Jeffrey West Kirkwood

Overview

Jeffrey West Kirkwood is an Assistant Professor in the Department of Art History at Binghamton University, State University of New York, where his research concentrates on media theory, cultural techniques, and theories and histories of “the digital.” He received his PhD from Princeton University and an MA from the University of Chicago, and he has been the recipient of a number of fellowships, including a Fulbright Fellowship, a Harold W. Dodds Fellowship, and fellowships at the International Research Institute for Cultural Technologies and Media Philosophy (IKKM). In 2018 he co-edited and co-wrote the introduction to the first English translation of Ernst Kapp’s Elements of a Philosophy of Technology, and his writing has appeared in October, Grey Room, Texte zur Kunst, Zeitschrift für Medien- und Kulturforschung (ZMK), OSMOS, and a number of edited collections, among other places. His first book is entitled Endless Intervals: Cinema, Psychology, and Semiotechnics around 1900  and he is completing a second book, The Negative Image: A History of Impossible States.

Research Focus

The Future Was Bright: A History of Optical Technologies and Impossible Futures

The proposed research will examine historical cases in which optical technologies designed for scientific observation have fabricated an empirical imaginary. Focusing largely on physicist and psychologist Ernst Mach’s photographs of shock waves and his writings on “thought experiments” [Gedankenexperimente], this project will investigate how the operations of image technologies in the late nineteenth and early twentieth century helped to create a visual language for articulating states that could not be observed. Against the tendency to view each new generation of media technologies as a movement towards greater verisimilitude and realism, the research engages with how mechanical imaging technologies, such as stroboscopic photography, governed the limitations and possibilities for imagining scientific realities that could never be. By contending with transformations in the technical and conceptual production of possible and impossible states, the proposed book will also shed light on a history of image practices that opened the door to more recent and dubious claims about “alternative facts.” Where technical images have traditionally been praised for establishing the hard contours of what is real and objective, the book reveals a history of technological and philosophical practice that blurred those lines.

My work will be dedicated to researching and writing my second single-authored book project.
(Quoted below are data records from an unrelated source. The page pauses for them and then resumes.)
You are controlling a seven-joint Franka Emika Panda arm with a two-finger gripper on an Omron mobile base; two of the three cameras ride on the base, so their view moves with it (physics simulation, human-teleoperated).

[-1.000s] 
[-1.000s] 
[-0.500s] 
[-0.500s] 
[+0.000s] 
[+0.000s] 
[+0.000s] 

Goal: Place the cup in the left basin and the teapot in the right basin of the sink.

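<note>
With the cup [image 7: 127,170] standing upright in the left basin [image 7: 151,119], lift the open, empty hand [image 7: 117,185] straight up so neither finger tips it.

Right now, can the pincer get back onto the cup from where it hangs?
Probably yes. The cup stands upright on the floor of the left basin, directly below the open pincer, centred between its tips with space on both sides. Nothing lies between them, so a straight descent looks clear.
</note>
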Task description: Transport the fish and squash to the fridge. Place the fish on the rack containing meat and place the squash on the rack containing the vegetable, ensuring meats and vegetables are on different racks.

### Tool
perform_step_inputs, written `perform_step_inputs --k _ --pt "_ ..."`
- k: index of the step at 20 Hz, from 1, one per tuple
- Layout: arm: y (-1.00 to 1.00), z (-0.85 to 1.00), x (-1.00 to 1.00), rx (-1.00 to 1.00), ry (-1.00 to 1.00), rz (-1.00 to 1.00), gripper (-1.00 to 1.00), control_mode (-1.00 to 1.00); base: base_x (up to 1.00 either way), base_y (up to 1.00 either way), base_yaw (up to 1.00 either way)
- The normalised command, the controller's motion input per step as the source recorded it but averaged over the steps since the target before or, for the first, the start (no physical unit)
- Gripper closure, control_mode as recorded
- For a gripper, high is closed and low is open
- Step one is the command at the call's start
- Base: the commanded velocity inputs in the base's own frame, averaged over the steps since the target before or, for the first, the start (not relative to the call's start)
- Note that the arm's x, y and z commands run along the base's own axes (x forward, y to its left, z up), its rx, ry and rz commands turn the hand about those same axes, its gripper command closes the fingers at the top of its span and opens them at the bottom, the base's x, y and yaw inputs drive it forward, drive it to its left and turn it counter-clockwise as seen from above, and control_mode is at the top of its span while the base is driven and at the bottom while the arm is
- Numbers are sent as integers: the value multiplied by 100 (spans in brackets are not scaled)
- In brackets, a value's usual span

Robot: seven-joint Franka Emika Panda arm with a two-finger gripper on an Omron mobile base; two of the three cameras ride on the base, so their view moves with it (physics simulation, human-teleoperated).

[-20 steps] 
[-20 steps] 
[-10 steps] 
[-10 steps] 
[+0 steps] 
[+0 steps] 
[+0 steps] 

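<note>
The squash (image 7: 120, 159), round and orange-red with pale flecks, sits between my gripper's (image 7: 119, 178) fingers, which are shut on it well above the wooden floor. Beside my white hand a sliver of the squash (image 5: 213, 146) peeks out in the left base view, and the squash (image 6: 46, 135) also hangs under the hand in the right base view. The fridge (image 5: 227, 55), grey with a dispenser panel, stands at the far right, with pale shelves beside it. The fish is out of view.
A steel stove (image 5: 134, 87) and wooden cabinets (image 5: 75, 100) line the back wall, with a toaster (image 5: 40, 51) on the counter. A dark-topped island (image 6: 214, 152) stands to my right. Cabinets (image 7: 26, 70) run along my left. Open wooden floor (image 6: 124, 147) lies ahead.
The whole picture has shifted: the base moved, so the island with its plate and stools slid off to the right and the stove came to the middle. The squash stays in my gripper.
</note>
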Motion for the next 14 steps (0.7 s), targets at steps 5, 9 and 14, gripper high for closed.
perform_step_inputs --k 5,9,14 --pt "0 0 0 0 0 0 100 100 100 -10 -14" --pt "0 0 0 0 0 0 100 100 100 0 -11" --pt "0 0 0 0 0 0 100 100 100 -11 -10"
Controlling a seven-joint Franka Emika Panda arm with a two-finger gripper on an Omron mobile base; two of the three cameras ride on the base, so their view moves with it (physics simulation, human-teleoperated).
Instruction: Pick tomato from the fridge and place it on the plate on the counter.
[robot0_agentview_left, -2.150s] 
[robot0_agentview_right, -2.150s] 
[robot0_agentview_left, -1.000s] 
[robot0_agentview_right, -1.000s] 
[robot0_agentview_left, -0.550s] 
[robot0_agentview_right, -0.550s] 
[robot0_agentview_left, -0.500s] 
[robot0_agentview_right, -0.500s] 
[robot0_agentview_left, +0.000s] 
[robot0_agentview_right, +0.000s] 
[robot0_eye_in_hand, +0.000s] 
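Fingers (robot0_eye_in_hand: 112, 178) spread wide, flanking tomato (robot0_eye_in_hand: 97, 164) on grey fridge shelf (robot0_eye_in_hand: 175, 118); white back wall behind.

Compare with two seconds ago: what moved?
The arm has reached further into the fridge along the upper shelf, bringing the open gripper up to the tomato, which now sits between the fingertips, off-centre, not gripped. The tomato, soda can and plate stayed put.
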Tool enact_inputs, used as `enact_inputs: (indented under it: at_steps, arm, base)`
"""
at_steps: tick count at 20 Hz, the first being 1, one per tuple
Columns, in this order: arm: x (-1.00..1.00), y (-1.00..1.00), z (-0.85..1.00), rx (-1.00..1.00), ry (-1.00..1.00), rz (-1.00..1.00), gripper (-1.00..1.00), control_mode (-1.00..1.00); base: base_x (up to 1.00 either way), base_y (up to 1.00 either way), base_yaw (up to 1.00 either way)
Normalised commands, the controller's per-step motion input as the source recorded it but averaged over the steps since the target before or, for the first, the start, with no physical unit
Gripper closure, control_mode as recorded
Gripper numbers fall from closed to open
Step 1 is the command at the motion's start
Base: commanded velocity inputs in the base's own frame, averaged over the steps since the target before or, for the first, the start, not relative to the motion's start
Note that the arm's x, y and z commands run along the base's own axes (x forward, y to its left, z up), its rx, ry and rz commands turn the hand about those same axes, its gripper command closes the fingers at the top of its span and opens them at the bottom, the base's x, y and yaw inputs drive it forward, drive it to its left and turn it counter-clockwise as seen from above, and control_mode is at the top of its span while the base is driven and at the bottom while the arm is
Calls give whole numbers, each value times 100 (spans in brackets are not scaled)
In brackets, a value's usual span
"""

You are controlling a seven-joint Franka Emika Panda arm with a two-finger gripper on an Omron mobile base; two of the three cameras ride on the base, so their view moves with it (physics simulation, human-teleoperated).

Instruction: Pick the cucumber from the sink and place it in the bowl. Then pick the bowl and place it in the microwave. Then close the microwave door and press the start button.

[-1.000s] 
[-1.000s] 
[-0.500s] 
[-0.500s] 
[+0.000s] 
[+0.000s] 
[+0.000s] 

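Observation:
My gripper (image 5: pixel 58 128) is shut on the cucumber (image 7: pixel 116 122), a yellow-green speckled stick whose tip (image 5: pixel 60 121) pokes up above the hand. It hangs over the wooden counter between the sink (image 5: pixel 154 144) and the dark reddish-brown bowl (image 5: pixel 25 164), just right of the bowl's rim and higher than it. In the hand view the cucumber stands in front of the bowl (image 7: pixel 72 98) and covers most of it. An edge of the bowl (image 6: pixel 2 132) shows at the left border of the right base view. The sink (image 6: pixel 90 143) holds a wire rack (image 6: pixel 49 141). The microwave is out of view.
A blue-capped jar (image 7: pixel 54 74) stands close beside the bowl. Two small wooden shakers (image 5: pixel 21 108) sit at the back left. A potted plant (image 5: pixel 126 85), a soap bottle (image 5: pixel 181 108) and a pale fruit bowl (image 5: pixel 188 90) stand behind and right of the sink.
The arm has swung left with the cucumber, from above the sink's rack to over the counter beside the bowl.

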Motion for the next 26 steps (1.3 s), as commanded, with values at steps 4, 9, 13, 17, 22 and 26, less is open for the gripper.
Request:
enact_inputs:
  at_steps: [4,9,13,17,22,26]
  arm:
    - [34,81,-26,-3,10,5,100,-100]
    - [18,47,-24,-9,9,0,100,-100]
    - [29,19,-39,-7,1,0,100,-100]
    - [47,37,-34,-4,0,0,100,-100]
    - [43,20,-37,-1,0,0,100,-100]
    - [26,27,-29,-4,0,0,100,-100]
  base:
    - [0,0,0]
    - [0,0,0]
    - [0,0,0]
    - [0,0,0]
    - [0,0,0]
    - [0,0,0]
Tentatively titled The Negative Image: A Media History of Impossible States, the book interrogates the concept of positivism as a productive straw man for philosophers, cultural theorists, and the avant-garde after 1900. The book will historically and theoretically recast the legacy of positivism as vital to the twentieth century “crisis of signification,” as well as the contemporary culture of images. It will thus recover a crucial battle over the political, scientific, and artistic interpretation of images from mechanical modes of inscription through high-resolution digital imaging.